▶ _ACTION ITEM_
Whichever lines include the word "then", copy them as they appear in the data.

==== THE INPUT ====

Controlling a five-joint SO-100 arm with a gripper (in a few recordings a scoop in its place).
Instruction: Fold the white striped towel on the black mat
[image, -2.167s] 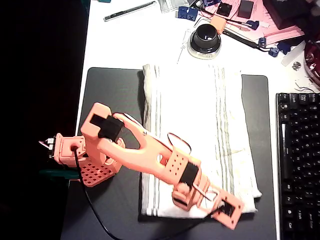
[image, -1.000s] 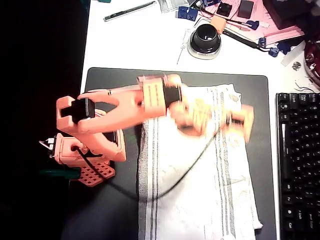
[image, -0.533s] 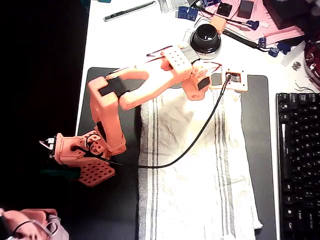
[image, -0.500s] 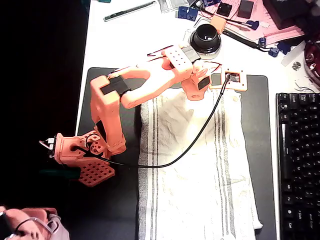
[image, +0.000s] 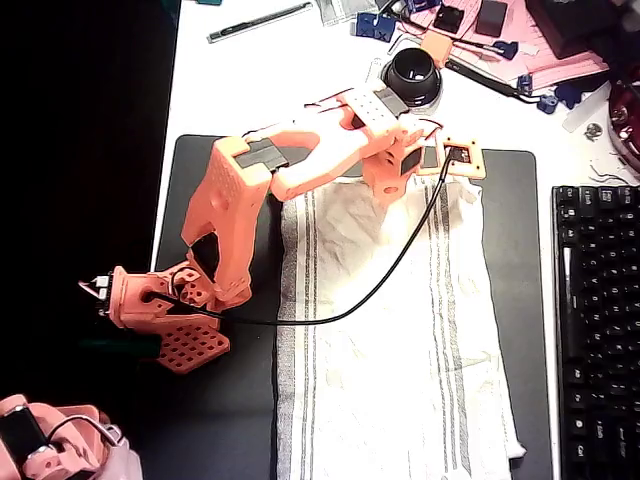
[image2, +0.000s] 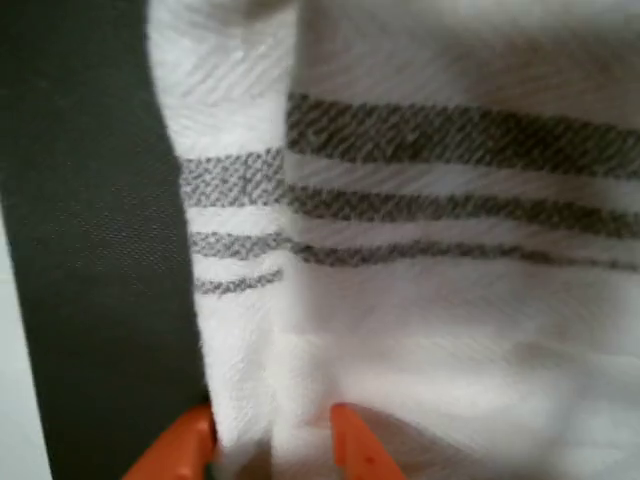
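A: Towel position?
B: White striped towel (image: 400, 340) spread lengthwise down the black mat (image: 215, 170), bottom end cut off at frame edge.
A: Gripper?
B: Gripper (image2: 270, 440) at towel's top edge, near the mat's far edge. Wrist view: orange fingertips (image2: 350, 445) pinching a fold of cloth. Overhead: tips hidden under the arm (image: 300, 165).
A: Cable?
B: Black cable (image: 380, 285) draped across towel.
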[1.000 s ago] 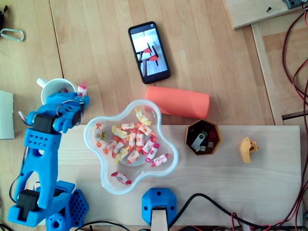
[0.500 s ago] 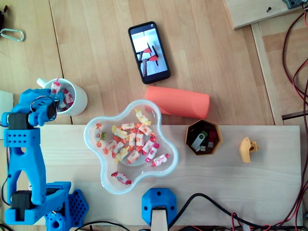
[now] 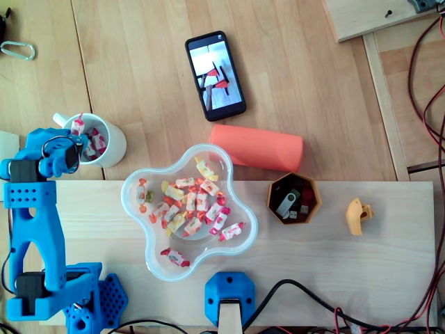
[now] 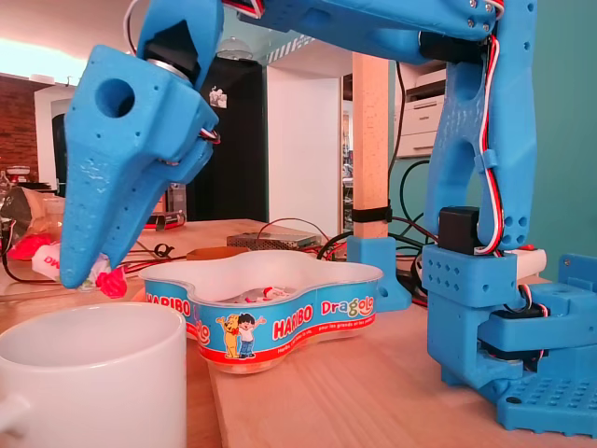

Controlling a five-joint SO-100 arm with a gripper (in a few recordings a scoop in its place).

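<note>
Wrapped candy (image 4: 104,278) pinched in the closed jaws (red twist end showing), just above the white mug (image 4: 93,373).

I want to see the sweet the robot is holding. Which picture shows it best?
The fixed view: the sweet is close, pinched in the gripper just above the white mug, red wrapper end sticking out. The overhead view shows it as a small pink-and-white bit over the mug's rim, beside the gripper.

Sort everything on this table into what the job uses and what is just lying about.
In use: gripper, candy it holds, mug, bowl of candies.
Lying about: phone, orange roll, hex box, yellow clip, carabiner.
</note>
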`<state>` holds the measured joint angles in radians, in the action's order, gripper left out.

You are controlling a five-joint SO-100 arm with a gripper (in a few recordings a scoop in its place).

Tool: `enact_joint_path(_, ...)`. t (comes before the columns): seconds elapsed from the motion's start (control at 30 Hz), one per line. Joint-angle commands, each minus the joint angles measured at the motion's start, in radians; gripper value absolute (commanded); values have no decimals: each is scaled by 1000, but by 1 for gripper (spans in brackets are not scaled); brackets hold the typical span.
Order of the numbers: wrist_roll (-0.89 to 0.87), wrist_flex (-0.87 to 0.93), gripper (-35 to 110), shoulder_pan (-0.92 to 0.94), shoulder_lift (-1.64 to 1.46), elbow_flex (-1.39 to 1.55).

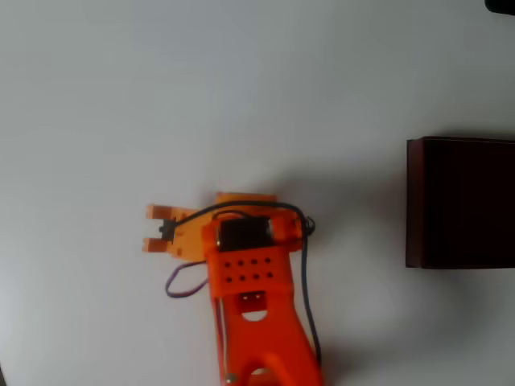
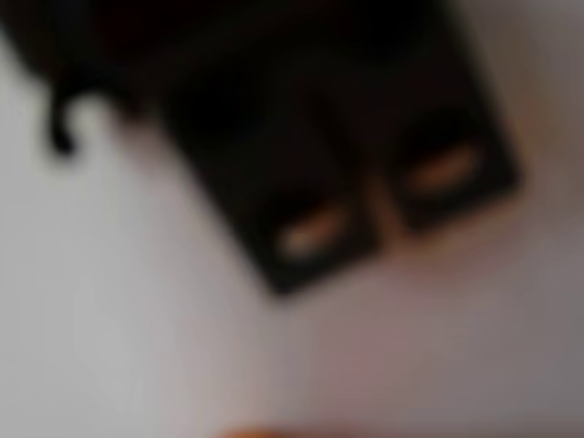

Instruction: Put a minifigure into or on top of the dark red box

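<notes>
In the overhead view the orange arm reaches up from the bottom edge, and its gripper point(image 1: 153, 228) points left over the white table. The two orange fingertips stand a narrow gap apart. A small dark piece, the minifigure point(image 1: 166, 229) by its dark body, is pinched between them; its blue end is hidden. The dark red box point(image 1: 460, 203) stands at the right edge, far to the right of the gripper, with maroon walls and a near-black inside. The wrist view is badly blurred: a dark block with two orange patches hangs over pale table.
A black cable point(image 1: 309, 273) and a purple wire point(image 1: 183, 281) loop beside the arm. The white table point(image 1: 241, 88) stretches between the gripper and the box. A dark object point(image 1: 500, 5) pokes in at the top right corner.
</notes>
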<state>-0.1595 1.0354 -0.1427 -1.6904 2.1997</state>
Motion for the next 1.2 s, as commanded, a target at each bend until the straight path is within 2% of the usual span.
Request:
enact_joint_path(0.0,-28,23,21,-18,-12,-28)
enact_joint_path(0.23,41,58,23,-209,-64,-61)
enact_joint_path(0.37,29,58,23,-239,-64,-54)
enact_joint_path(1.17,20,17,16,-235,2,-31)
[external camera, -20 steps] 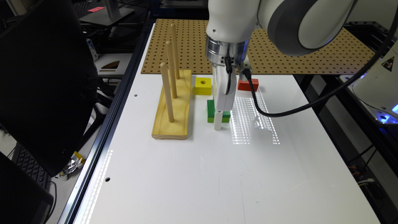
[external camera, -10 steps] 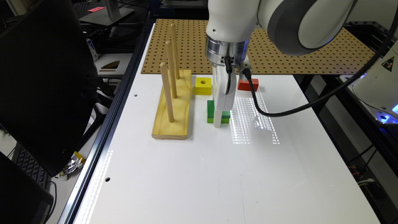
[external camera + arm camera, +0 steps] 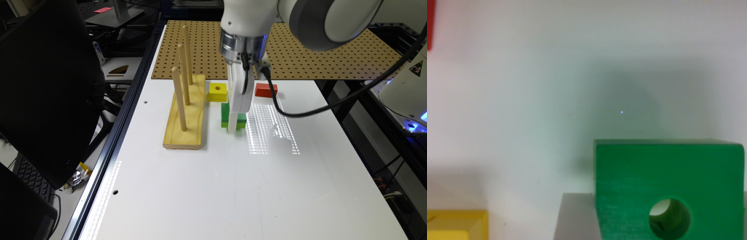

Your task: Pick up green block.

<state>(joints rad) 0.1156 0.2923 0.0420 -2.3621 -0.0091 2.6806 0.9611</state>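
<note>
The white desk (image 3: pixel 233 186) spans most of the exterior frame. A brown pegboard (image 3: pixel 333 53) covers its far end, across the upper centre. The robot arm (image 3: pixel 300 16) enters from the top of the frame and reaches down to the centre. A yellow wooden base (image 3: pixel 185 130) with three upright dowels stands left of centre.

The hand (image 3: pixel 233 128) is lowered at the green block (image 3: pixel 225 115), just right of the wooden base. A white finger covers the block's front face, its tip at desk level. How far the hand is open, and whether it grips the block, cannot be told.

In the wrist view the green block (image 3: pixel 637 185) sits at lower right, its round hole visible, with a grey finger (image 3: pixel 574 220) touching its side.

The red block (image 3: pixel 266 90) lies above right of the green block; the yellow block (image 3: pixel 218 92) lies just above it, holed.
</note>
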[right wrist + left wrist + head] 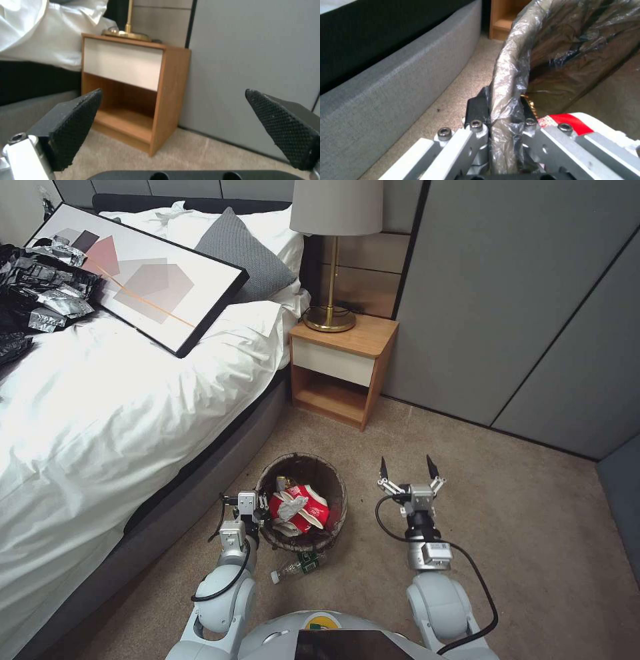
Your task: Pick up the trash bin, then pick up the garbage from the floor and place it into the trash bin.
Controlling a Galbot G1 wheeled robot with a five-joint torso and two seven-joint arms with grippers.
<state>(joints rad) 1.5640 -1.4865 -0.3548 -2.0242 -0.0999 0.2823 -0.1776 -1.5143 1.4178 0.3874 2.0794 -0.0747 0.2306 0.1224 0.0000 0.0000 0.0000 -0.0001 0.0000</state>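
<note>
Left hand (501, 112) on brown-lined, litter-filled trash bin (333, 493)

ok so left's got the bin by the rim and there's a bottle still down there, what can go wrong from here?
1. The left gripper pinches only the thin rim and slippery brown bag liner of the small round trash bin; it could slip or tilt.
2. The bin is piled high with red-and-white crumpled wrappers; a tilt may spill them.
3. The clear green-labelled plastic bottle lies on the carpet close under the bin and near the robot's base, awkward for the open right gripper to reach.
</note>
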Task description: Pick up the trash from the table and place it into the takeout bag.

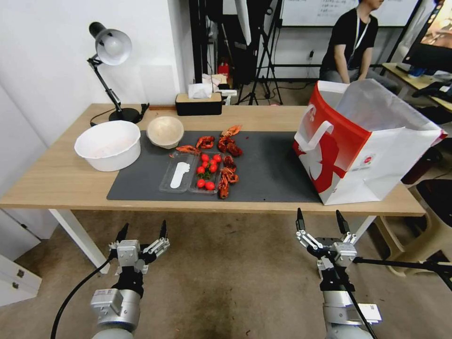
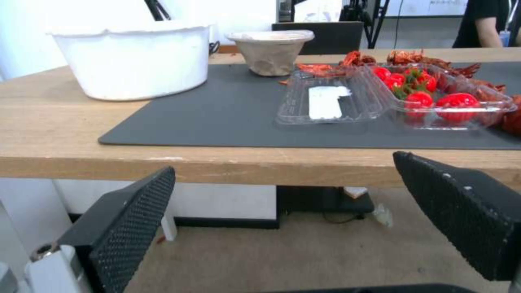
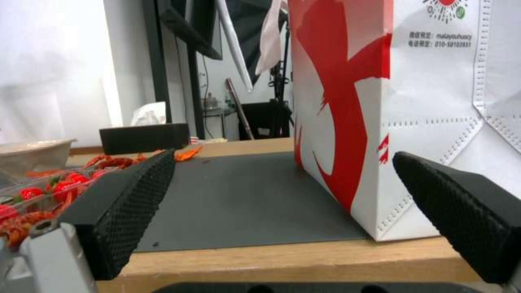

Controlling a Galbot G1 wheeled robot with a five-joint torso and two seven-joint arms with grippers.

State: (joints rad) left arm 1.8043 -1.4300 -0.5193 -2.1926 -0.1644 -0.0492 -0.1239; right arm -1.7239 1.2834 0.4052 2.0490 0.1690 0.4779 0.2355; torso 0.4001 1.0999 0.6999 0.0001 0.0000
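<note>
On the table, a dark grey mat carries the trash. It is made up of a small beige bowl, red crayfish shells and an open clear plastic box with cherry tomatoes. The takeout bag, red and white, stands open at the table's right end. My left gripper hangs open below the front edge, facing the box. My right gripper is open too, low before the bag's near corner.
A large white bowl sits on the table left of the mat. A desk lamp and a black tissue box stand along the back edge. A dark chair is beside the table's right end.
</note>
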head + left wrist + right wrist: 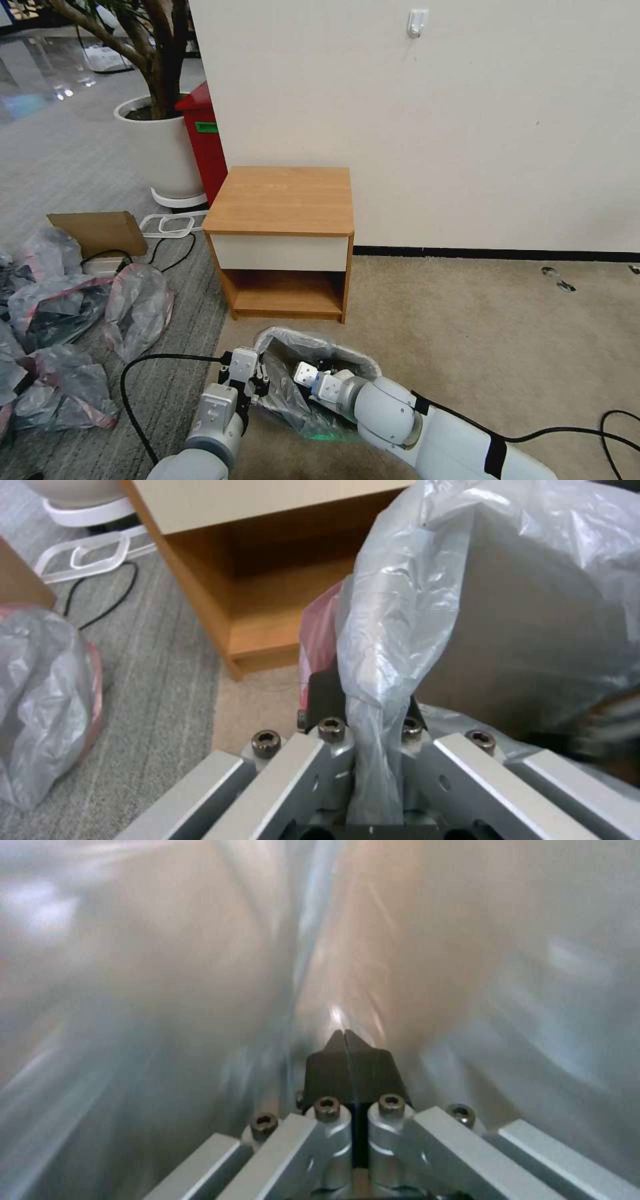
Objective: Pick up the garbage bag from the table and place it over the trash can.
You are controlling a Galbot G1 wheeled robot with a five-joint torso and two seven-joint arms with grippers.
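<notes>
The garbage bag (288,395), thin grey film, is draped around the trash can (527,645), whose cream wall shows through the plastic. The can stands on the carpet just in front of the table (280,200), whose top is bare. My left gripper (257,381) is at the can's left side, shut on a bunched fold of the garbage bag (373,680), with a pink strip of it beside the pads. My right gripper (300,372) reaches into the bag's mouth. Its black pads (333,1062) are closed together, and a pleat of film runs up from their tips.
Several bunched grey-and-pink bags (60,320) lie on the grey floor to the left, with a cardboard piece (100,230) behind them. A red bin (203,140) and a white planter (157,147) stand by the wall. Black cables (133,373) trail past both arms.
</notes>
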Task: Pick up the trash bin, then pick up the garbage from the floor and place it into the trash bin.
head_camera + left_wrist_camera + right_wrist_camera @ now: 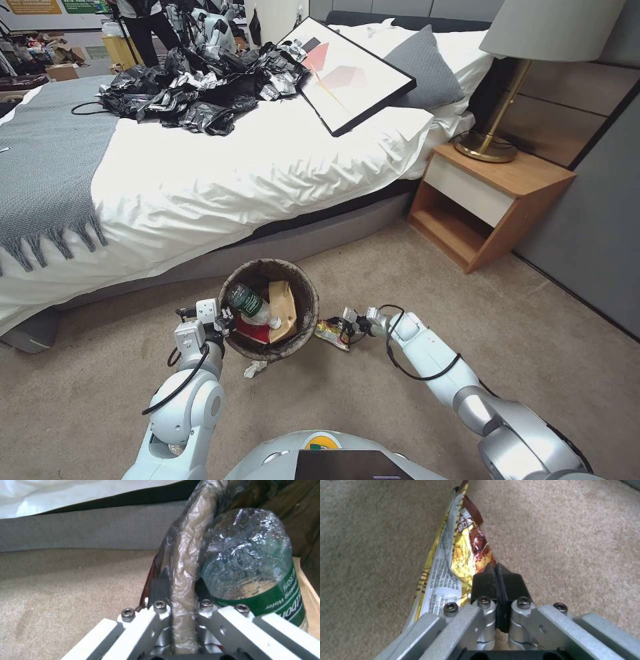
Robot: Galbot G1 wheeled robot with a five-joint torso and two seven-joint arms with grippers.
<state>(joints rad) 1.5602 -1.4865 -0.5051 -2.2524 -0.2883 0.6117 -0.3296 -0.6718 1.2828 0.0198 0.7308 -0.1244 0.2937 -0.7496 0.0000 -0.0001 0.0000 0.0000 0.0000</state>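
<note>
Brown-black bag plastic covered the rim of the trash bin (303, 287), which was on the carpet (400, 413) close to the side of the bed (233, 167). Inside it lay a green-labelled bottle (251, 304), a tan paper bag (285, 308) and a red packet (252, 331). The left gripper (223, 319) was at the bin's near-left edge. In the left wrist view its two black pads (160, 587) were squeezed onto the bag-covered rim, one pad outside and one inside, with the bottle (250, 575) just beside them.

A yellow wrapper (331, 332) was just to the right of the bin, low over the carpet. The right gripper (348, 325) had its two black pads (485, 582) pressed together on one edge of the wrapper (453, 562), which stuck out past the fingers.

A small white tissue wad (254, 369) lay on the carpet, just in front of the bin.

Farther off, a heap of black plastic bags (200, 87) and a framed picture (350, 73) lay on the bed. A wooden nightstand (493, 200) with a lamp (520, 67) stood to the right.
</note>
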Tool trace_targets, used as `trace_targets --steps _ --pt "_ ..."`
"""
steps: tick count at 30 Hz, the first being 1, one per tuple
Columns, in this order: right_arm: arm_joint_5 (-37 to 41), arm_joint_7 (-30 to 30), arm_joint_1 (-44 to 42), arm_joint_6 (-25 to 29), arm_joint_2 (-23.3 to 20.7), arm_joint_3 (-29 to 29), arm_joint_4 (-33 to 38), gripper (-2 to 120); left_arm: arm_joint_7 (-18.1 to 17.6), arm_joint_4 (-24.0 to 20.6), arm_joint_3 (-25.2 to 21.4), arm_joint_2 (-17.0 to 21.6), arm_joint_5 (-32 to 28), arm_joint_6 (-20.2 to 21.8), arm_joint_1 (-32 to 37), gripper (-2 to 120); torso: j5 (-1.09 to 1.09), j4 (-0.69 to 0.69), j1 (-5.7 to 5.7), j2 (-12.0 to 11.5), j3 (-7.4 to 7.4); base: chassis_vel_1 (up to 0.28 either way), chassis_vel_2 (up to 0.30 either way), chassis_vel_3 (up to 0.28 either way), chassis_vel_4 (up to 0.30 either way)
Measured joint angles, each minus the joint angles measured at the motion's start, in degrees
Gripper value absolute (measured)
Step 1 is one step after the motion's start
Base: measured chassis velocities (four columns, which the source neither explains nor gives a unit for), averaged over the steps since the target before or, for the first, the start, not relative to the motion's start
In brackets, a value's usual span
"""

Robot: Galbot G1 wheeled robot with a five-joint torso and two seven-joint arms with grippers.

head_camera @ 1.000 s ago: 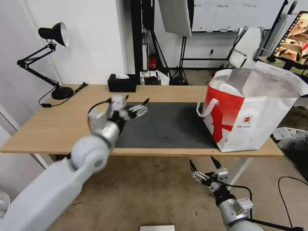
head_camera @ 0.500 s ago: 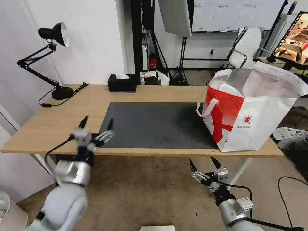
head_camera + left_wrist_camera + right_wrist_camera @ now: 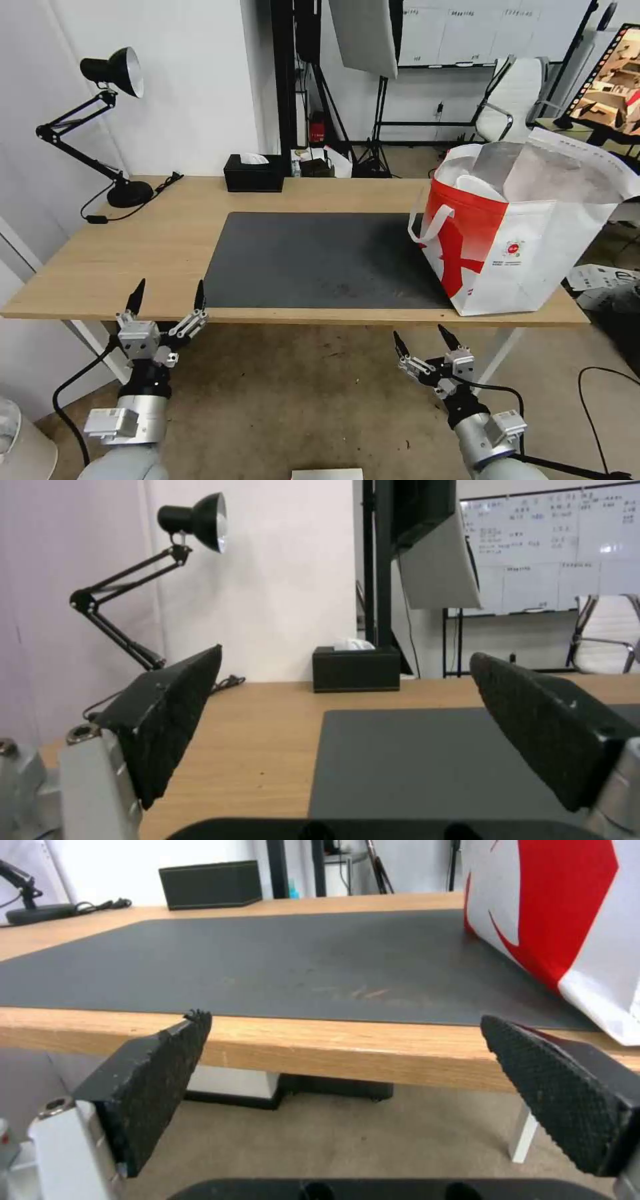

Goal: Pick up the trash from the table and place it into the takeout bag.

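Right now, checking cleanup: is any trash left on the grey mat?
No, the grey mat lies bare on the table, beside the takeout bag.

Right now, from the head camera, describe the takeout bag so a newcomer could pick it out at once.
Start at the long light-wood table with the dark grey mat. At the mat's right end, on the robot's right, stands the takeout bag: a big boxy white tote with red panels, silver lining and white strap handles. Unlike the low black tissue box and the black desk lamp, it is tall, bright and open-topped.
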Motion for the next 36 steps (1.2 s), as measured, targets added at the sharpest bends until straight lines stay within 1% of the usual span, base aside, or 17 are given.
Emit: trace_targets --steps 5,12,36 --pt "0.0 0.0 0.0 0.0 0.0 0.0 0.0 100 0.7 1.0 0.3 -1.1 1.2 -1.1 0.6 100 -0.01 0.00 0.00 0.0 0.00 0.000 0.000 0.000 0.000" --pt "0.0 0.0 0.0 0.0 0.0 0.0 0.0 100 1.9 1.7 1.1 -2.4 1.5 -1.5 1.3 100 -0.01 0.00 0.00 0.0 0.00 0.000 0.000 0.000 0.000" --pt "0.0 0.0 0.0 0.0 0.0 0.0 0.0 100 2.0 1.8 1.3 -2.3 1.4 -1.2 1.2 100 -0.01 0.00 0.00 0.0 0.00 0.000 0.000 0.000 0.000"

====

▶ _TASK RESULT_
Your task: Pick up the trash bin, then pick up the garbage from the floor and place it into the trash bin.
Task: Pick up the trash bin, then pick up the garbage from the floor and place it into the trash bin.

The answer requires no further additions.